What you have to do ->
Further down are entries; set down exactly and only the lines from the one with "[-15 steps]" up to and including the one with "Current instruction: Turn", dropping each picture.

Items from a data source ->
══════
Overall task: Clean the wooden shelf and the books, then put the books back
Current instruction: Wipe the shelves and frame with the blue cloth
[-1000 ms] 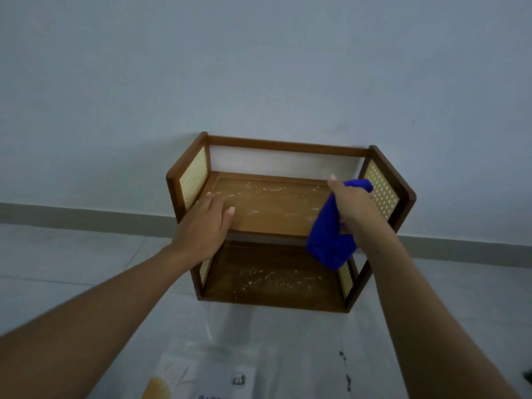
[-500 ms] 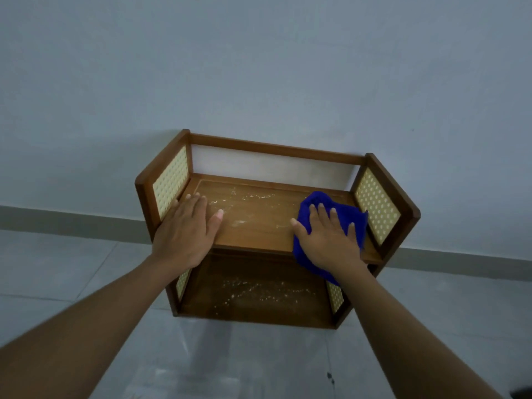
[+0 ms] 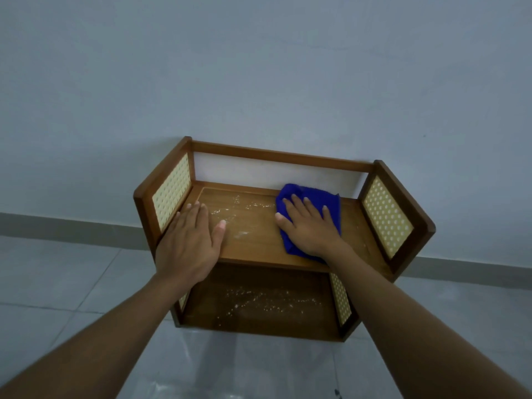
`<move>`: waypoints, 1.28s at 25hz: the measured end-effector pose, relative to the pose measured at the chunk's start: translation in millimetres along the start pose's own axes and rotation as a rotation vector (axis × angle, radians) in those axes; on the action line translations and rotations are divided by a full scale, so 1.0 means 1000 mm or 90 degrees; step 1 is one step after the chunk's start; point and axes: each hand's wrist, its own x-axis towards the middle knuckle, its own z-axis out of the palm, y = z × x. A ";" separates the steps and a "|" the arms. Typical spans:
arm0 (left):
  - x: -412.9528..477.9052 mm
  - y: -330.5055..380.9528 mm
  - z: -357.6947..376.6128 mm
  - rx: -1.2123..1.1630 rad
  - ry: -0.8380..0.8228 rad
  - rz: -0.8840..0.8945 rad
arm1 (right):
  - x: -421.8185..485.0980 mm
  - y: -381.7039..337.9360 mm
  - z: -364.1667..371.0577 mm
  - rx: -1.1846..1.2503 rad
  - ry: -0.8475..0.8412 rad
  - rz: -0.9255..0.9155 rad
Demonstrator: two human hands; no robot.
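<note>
As far as the head view shows, I judge the cleaning barely begun. Pale powdery specks point(image 3: 230, 211) lie across the upper board of the wooden shelf point(image 3: 282, 156), from ten to twelve o'clock of its middle. A wider scatter point(image 3: 267, 300) covers the lower board at six o'clock. No books are in view, so wiping them and putting them back is all left to do. The shelf stands on the floor point(image 3: 86, 283) against the wall, at the centre of my view.

My right hand point(image 3: 311, 228) lies flat on the blue cloth point(image 3: 309, 194) at two o'clock on the upper board, fingers straight and slightly spread, pressing it down. My left hand point(image 3: 187, 243) rests palm-down at nine o'clock, fingers close together and thumb out, on the board just beside the left side piece.

The frame is smooth brown wood with squared rails and slanted side pieces. Each side holds a cream panel point(image 3: 385, 214) pierced with rows of small holes, much like woven cane. The cloth looks soft, napped and folded thick. The floor is glossy grey tile, and the wall is matte.
</note>
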 end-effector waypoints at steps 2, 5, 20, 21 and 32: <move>-0.001 -0.001 -0.001 -0.007 0.010 -0.002 | 0.003 0.002 -0.002 -0.003 -0.004 -0.056; -0.002 -0.002 -0.003 -0.021 0.008 -0.002 | -0.004 0.029 -0.006 -0.002 0.027 -0.047; -0.003 0.000 -0.004 -0.014 0.003 -0.020 | -0.019 0.054 -0.012 -0.116 0.142 0.154; -0.003 0.000 -0.004 -0.016 0.004 -0.021 | -0.020 0.055 -0.012 -0.116 0.149 0.146; -0.002 -0.001 -0.001 -0.010 0.015 -0.021 | -0.009 0.053 -0.020 -0.140 0.137 0.157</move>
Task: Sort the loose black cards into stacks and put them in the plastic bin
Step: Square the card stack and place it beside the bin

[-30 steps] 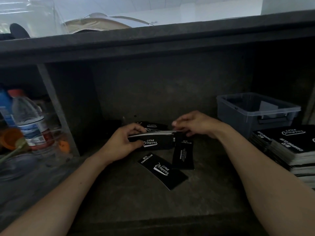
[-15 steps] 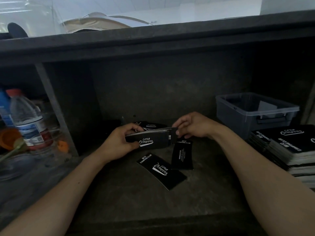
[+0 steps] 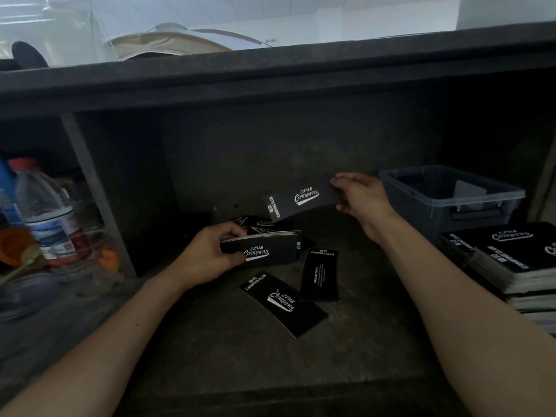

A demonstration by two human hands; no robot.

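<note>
My left hand (image 3: pixel 207 257) grips a stack of black cards (image 3: pixel 264 248) low over the dark shelf floor. My right hand (image 3: pixel 361 200) pinches a single black card (image 3: pixel 304 200) by its right end, lifted above and to the right of the stack. Two loose black cards lie flat in front: one with the logo (image 3: pixel 282 302), one with small text (image 3: pixel 320 275). A few more cards (image 3: pixel 255 221) lie behind the stack, partly hidden. The clear plastic bin (image 3: pixel 451 200) stands at the right, beyond my right hand.
Tall piles of black cards (image 3: pixel 511 257) stand at the right, in front of the bin. A shelf divider (image 3: pixel 93 191) at the left separates a water bottle (image 3: pixel 45 212) and clutter. A dark shelf top (image 3: pixel 270 73) runs overhead.
My right hand has lifted a single card up and to the right, away from the stack. My left hand still holds the stack in about the same place.
</note>
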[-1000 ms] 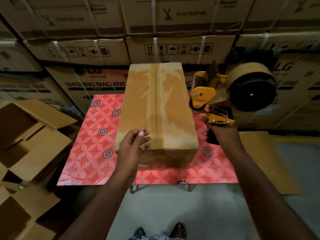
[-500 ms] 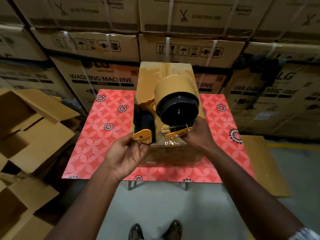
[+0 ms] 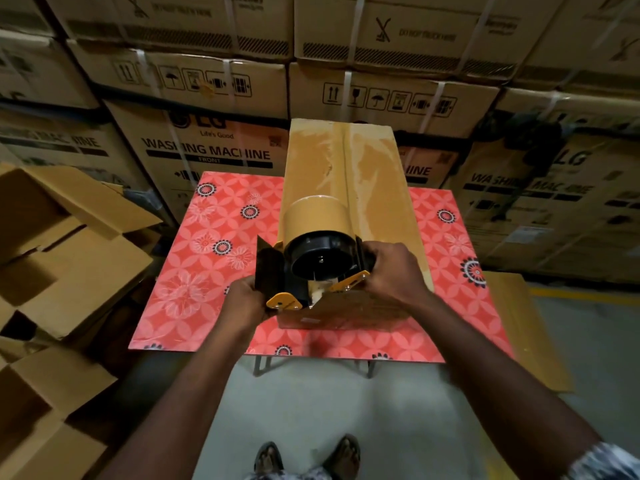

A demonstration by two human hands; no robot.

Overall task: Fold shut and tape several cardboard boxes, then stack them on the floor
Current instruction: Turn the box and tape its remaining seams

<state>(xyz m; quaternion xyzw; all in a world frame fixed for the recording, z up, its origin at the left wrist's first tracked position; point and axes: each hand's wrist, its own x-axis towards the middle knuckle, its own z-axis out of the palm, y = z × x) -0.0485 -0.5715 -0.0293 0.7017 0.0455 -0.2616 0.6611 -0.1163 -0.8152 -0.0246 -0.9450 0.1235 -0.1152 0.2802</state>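
Note:
A long closed cardboard box point(image 3: 367, 188) lies lengthwise on the red patterned table point(image 3: 207, 271), with brown tape along its top seam. A yellow and black tape dispenser point(image 3: 318, 258) with a brown tape roll sits at the box's near end. My right hand point(image 3: 394, 268) grips the dispenser's handle side. My left hand point(image 3: 247, 301) holds the dispenser's black front plate and yellow end at the near left corner of the box. The box's near edge is partly hidden behind the dispenser and my hands.
Several open empty cardboard boxes point(image 3: 62, 258) lie on the floor at the left. A flat cardboard sheet point(image 3: 519, 327) leans at the table's right. Stacked washing machine cartons point(image 3: 221, 147) form a wall behind the table. My feet point(image 3: 308, 459) stand on the grey floor.
My right hand brought the dispenser from the right side down onto the box's near end. My left hand left the box top and took hold of the dispenser's front.

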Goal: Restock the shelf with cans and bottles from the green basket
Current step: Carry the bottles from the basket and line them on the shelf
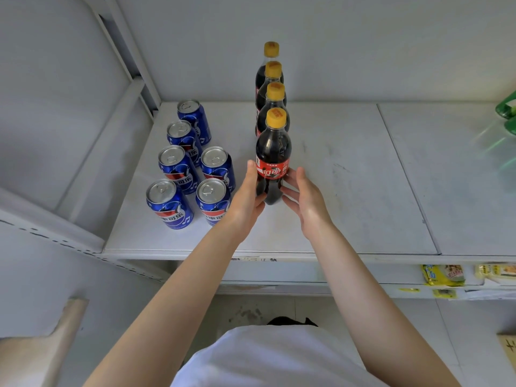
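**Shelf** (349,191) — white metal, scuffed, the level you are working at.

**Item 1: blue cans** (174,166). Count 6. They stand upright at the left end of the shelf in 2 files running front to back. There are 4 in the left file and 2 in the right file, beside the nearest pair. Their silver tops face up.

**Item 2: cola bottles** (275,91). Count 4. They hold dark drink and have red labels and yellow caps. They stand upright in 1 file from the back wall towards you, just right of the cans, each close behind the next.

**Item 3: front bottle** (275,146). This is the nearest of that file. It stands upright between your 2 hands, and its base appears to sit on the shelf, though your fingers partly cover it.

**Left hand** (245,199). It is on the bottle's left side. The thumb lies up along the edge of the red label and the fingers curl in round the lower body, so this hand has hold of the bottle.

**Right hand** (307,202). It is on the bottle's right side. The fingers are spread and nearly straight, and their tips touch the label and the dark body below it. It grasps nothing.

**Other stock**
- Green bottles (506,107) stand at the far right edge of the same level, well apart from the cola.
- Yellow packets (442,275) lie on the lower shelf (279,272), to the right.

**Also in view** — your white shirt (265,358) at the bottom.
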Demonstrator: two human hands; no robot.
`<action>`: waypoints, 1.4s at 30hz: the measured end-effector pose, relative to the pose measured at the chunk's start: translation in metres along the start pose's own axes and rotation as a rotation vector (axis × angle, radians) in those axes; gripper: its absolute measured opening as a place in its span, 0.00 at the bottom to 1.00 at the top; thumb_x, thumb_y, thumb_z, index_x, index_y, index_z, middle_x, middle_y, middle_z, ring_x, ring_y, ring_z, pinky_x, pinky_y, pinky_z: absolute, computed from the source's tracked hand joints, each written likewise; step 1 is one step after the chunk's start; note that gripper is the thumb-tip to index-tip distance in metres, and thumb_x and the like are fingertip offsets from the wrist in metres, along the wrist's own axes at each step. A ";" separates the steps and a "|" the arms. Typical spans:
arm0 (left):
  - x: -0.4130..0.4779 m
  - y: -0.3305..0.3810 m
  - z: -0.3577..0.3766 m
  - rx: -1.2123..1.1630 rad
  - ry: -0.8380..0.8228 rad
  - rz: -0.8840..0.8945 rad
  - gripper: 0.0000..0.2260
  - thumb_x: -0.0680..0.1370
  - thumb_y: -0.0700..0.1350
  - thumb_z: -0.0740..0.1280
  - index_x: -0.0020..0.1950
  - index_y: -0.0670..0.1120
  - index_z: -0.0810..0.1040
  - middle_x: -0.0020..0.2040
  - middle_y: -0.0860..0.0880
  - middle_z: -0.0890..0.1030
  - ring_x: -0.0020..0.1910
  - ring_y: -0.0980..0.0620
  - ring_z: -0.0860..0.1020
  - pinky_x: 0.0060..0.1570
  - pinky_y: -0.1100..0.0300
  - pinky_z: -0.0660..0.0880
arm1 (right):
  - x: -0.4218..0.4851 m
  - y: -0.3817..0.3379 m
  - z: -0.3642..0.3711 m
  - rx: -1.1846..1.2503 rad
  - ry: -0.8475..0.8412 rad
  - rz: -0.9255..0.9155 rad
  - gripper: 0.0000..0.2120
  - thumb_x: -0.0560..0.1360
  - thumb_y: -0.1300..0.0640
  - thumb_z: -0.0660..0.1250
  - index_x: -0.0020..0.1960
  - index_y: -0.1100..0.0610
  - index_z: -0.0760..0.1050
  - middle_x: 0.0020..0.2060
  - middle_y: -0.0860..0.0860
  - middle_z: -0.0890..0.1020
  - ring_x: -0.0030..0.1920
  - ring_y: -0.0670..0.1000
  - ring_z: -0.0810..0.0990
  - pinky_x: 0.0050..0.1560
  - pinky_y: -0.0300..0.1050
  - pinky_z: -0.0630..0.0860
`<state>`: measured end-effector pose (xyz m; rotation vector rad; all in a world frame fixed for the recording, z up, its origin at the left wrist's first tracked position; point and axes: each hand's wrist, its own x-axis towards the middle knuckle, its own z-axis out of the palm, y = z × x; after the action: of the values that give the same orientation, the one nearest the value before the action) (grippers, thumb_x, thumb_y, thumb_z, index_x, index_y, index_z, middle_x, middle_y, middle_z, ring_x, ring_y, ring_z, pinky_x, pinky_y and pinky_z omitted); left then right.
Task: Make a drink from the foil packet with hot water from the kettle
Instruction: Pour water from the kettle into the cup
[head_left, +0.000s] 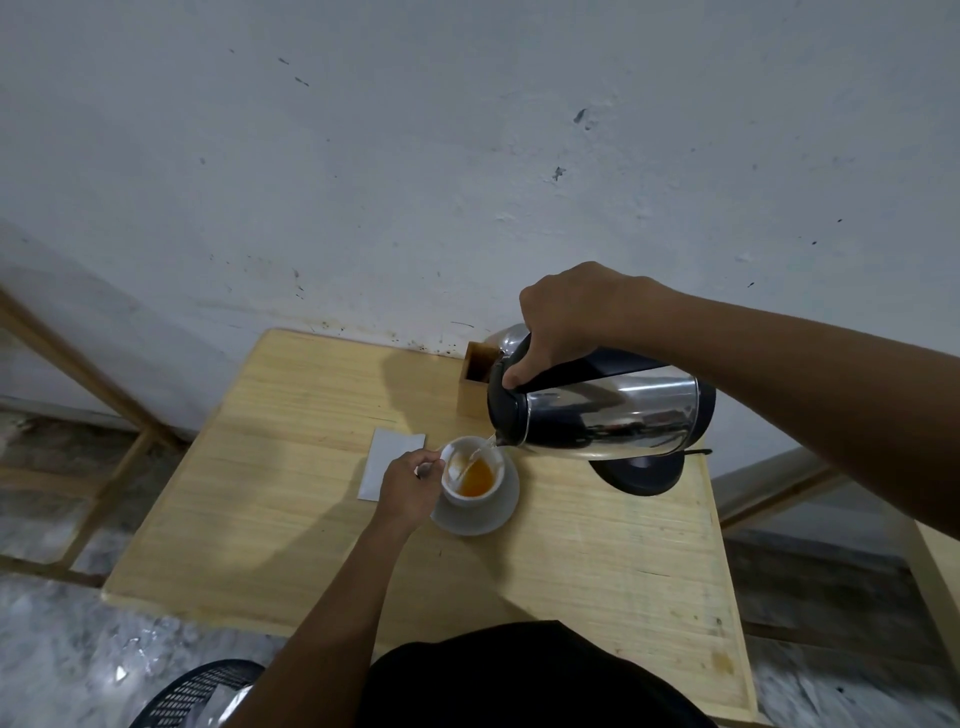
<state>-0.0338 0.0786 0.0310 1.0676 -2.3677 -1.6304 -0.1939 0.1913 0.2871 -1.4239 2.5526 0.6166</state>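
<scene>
My right hand (566, 317) grips the black handle of a steel kettle (613, 410), tipped with its spout down over a white cup (470, 470). A thin stream of water runs into the cup, which holds amber liquid and what looks like a tea bag. The cup stands on a white saucer (501, 512). My left hand (410, 486) pinches the cup's handle on its left side. A flat silver foil packet (387, 462) lies on the table just left of that hand.
The wooden table (311, 519) stands against a white wall. The kettle's black base (641, 475) sits right of the saucer. A small wooden box (475, 384) stands behind the kettle. A black mesh bin (202, 693) with scraps is on the floor at lower left.
</scene>
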 end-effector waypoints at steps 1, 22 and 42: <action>0.000 0.000 0.000 -0.001 0.001 -0.001 0.10 0.78 0.42 0.65 0.57 0.41 0.80 0.58 0.41 0.80 0.56 0.46 0.77 0.51 0.59 0.71 | 0.000 0.000 -0.001 -0.007 0.004 0.002 0.30 0.65 0.26 0.65 0.37 0.53 0.63 0.34 0.48 0.76 0.33 0.48 0.74 0.35 0.44 0.69; 0.002 -0.002 0.000 0.036 0.012 0.012 0.10 0.78 0.43 0.65 0.57 0.43 0.80 0.57 0.43 0.81 0.52 0.50 0.77 0.51 0.58 0.73 | -0.006 0.011 -0.010 -0.016 -0.029 0.029 0.30 0.65 0.26 0.66 0.37 0.53 0.63 0.33 0.48 0.75 0.32 0.48 0.73 0.32 0.43 0.65; 0.003 -0.003 0.001 0.038 0.021 0.028 0.10 0.78 0.42 0.65 0.57 0.42 0.80 0.57 0.43 0.81 0.51 0.52 0.75 0.50 0.59 0.71 | -0.006 0.011 -0.008 -0.010 -0.069 0.058 0.33 0.65 0.25 0.65 0.47 0.55 0.67 0.35 0.48 0.76 0.34 0.48 0.73 0.32 0.44 0.65</action>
<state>-0.0348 0.0774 0.0269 1.0480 -2.3988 -1.5637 -0.1994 0.1972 0.2993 -1.3120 2.5490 0.6765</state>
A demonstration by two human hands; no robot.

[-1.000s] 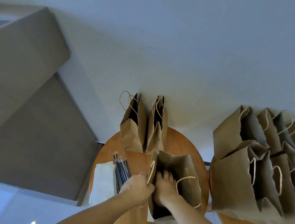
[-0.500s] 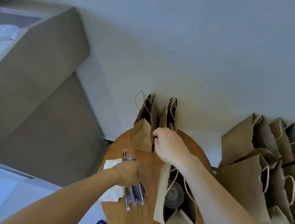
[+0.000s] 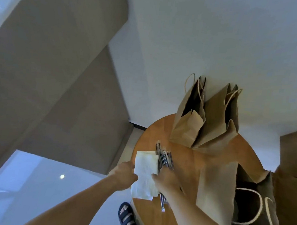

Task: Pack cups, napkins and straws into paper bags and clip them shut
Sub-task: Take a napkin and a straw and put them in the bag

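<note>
A stack of white napkins (image 3: 145, 172) lies at the left edge of the round wooden table (image 3: 189, 167). My left hand (image 3: 123, 175) grips the stack's left side. From the right, my right hand (image 3: 168, 180) touches the napkins and covers part of a bundle of dark wrapped straws (image 3: 164, 158) lying beside them. An open paper bag (image 3: 240, 199) with rope handles stands at the near right; its inside is dark. Two more open paper bags (image 3: 205, 120) stand at the table's far side against the wall.
More brown bags (image 3: 293, 159) stand at the right edge of the view. A grey sofa (image 3: 48, 86) fills the left. My sandalled foot (image 3: 127, 217) is on the floor beside the table's near left edge.
My right hand has come back from the far bags to the napkins and straws. My left hand has shifted from the straws to the napkin stack's left side. The view has turned left.
</note>
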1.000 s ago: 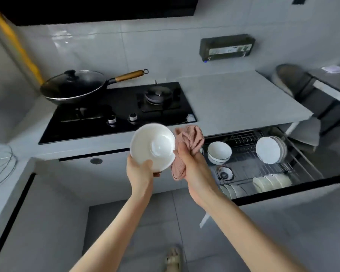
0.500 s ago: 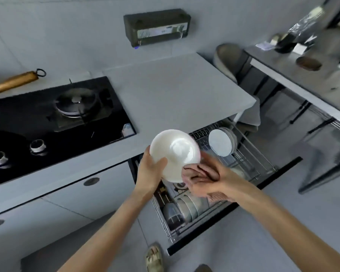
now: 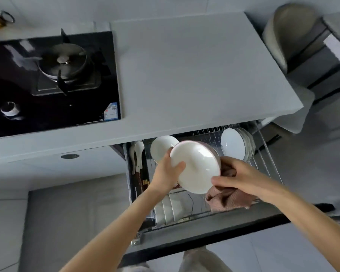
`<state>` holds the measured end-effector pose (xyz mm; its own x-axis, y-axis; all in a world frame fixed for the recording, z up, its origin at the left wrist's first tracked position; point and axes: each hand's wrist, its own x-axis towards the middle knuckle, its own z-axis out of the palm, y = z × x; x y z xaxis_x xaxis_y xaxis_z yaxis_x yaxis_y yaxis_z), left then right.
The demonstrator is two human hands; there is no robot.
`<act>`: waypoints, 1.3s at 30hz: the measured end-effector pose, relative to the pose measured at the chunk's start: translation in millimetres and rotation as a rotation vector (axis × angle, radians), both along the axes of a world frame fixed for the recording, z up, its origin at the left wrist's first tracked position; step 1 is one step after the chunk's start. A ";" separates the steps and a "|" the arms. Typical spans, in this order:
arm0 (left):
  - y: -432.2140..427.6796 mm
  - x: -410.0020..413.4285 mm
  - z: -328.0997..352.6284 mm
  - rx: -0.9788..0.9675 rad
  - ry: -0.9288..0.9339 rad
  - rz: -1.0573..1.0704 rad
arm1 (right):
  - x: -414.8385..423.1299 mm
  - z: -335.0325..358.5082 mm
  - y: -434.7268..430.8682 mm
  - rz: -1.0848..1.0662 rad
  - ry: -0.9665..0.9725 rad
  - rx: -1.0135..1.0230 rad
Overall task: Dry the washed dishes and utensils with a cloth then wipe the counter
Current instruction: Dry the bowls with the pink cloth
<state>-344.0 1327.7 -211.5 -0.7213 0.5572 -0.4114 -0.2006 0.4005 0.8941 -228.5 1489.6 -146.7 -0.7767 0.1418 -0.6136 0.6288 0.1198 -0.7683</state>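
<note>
A white bowl (image 3: 195, 167) is held bottom-up over the open dish drawer (image 3: 267, 154). My left hand (image 3: 167, 174) grips its left rim, thumb on the outside. My right hand (image 3: 238, 176) holds a pink cloth (image 3: 227, 199) against the bowl's right side, thumb on the rim; the cloth hangs below the hand. Another white bowl (image 3: 161, 147) sits in the drawer behind. Upright white plates (image 3: 237, 144) stand at the drawer's back right, and more bowls (image 3: 169, 209) lie under the held one. White spoons (image 3: 137, 152) lie in the left slot.
The grey counter (image 3: 185, 75) runs above the drawer, with a black gas hob (image 3: 53, 79) at its left. A grey chair (image 3: 289, 32) stands past the counter's right end. The drawer's dark front edge (image 3: 243, 228) juts out toward me.
The view has swung right and down over the drawer. Both hands carried the bowl lower, above the rack. My right hand with the cloth shifted to the bowl's right rim.
</note>
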 end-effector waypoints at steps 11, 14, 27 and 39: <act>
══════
Response area ->
[-15 steps] 
[+0 steps] 

A demonstration by two human hands; no robot.

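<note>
My left hand (image 3: pixel 207 257) grips a stack of black cards (image 3: pixel 264 248) low over the dark shelf floor. My right hand (image 3: pixel 361 200) pinches a single black card (image 3: pixel 304 200) by its right end, lifted above and to the right of the stack. Two loose black cards lie flat in front: one with the logo (image 3: pixel 282 302), one with small text (image 3: pixel 320 275). A few more cards (image 3: pixel 255 221) lie behind the stack, partly hidden. The clear plastic bin (image 3: pixel 451 200) stands at the right, beyond my right hand.
Tall piles of black cards (image 3: pixel 511 257) stand at the right, in front of the bin. A shelf divider (image 3: pixel 93 191) at the left separates a water bottle (image 3: pixel 45 212) and clutter. A dark shelf top (image 3: pixel 270 73) runs overhead.
My right hand has lifted a single card up and to the right, away from the stack. My left hand still holds the stack in about the same place.
</note>
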[-1000 ms] 
[-500 ms] 
[+0 ms] 

A demonstration by two human hands; no robot.

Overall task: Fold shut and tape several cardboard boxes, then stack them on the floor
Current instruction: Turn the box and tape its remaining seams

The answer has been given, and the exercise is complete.